A blogger who spoke for all Gambians recently contextualized Yahya Jammeh’s ridiculous anti-gay and lesbian circus as; “Gambia does not have a gay and lesbian problem; Gambia has a Yahya Jammeh problem.”
The degree of ridiculousness of the gay and lesbian debate in Gambia is matched only by their corresponding invisibility in Gambian society. The public expressions of homosexuality and other manifestations of crossing the gender divide are such a taboo in Gambian society that only gays and lesbians with distinguishable feminine and masculine characteristics and behaviors will risk ridicule and social ostracization in a society where their obscurity is enforced by society.
The social norms and religious dogma in Gambia prohibit the public expression of homosexuality, and for Yahya Jammeh to make it an issue, only aggravates gays and lesbians self-imposed exile into total obscurity, and away from prying eyes of homophobic zealots in the payroll of the regime. As a people joined by a common desire to bring about political change, Gambians have reached the end of the road; the limits of their endurance and the boundary of their tolerance. The diaspora dissident movement; the online media and civil society organizations have laid the foundation for Yahya Jammeh’s forcible removal, but the diaspora cannot do it alone.
The active participation and leadership of the political establishment and the Gambian people is both necessary and inevitable to move from the point of desire to the point of real political change.

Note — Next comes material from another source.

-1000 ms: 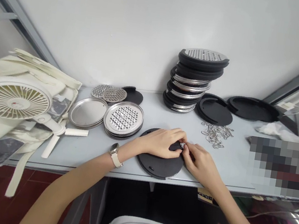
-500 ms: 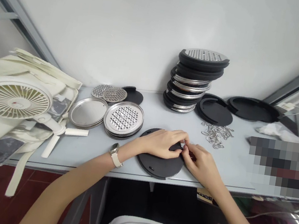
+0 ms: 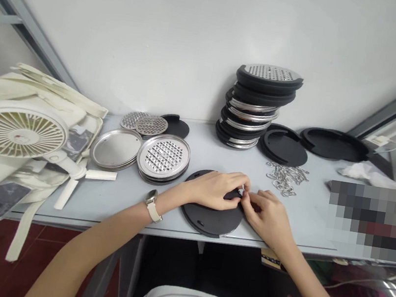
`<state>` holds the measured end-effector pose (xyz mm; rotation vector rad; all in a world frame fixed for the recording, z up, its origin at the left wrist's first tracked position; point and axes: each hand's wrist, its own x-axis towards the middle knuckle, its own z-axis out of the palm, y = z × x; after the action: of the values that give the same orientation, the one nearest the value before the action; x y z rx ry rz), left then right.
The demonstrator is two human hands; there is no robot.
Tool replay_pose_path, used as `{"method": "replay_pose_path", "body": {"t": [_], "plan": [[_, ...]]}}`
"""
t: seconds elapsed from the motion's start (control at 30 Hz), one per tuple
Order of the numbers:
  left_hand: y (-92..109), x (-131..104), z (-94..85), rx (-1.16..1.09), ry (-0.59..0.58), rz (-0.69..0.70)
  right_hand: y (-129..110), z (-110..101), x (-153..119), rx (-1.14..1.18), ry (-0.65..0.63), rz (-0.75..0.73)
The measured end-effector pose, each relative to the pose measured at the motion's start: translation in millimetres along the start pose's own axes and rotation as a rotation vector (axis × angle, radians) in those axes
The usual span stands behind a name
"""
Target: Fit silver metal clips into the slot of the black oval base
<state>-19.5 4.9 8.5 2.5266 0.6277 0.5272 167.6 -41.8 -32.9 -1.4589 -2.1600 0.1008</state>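
A round black plate with small slots (image 3: 213,220) lies near the table's front edge. Across its upper part rests my left hand (image 3: 214,189), with thumb and fingers closed around the plate's right rim. My right hand (image 3: 266,212) meets it there, its thumb and index finger pinched at a tiny shiny piece mostly hidden between the fingertips. Beyond my right hand is a loose pile of small metal hooks and rings (image 3: 286,177).
Behind stands a tall leaning stack of black and metal discs (image 3: 251,112). Black trays (image 3: 284,145) are right of it. Metal grater discs (image 3: 164,157) and plain metal plates (image 3: 116,147) sit left. A white fan (image 3: 18,131) lies on a cream bag at far left.
Both hands stay at the plate's right rim. The fingertips of my right hand have shifted very slightly, and the shiny piece between them shows less.
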Motion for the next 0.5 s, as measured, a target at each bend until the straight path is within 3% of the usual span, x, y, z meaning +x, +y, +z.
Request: {"method": "replay_pose_path", "body": {"t": [0.5], "plan": [[-1.1,0.8,1.6,0.008,0.015,0.012,-1.4,0.0,0.7,0.091,0.026,-0.033]]}}
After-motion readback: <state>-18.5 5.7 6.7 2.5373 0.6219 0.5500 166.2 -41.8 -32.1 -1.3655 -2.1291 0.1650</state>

The diaspora, therefore, calls on the political parties and the Gambian people to be more vocal, more engaged and more pragmatic in the determination to see political change through mass, popular nationwide demonstrations. Yahya Jammeh may have his Jola army, but he has to know that for every Jola youth he can rely on for defense, there are ninety-three Mandinka, Fula, Wollof and other tribal youth. To put it another way, the Jola population on the entire planet equals the total Fula population in Gambia alone. Any Jola army Yahya Jammeh stands up for support will face a glaring numerical disadvantage, and a fight it cannot win.
Today, fear of getting entangled with the regime has paralyzed the political opposition and public into inaction and inconsequentiality. This morbid fear that has permeated Gambian society has its roots in the gruesome murder of Koro Ceesay, the 2000 student massacre and the November 1994 military executions, but it does not justify abandoning the responsibility of holding the regime to account. But as it is, political activity has deescalated to near complete silence, which has allowed the regime to ban protests and demonstrations, despite being constitutionally guaranteed and beyond the prevue of the regime to ban.

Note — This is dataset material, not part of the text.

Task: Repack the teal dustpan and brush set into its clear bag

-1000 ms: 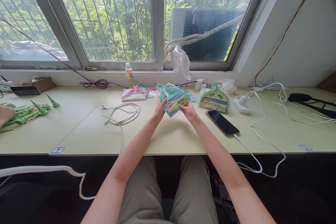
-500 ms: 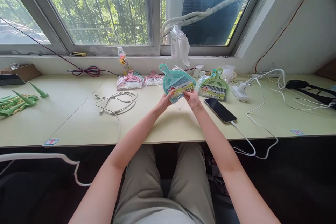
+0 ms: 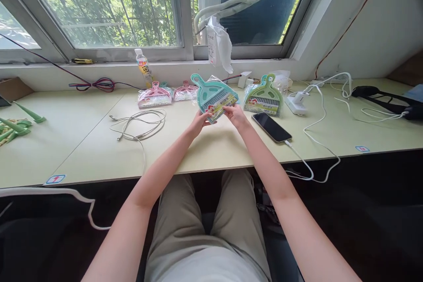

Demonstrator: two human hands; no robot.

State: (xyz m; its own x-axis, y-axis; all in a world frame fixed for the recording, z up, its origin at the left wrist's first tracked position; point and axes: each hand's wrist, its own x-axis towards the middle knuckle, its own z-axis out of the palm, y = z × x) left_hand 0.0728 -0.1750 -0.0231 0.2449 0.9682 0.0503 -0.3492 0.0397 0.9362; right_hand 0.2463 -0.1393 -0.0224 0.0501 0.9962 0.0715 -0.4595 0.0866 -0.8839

In addition, the diaspora movement may have inadvertently given Gambians a sense it has the answers, but that is far from reality. The fact is; real power resides in the people and the opposition.
In order to succeed, Gambians must converge together the combined civilian and political opposition into a monolithic force for change. If we do, we can never lose the price of freeing Gambia from the clutches of a Casamance-born tyrant; Yahya Jammeh. Together, we have to make Gambia the next Burkina Faso. The time for balangbaa is now. We owe it to ourselves and to posterity.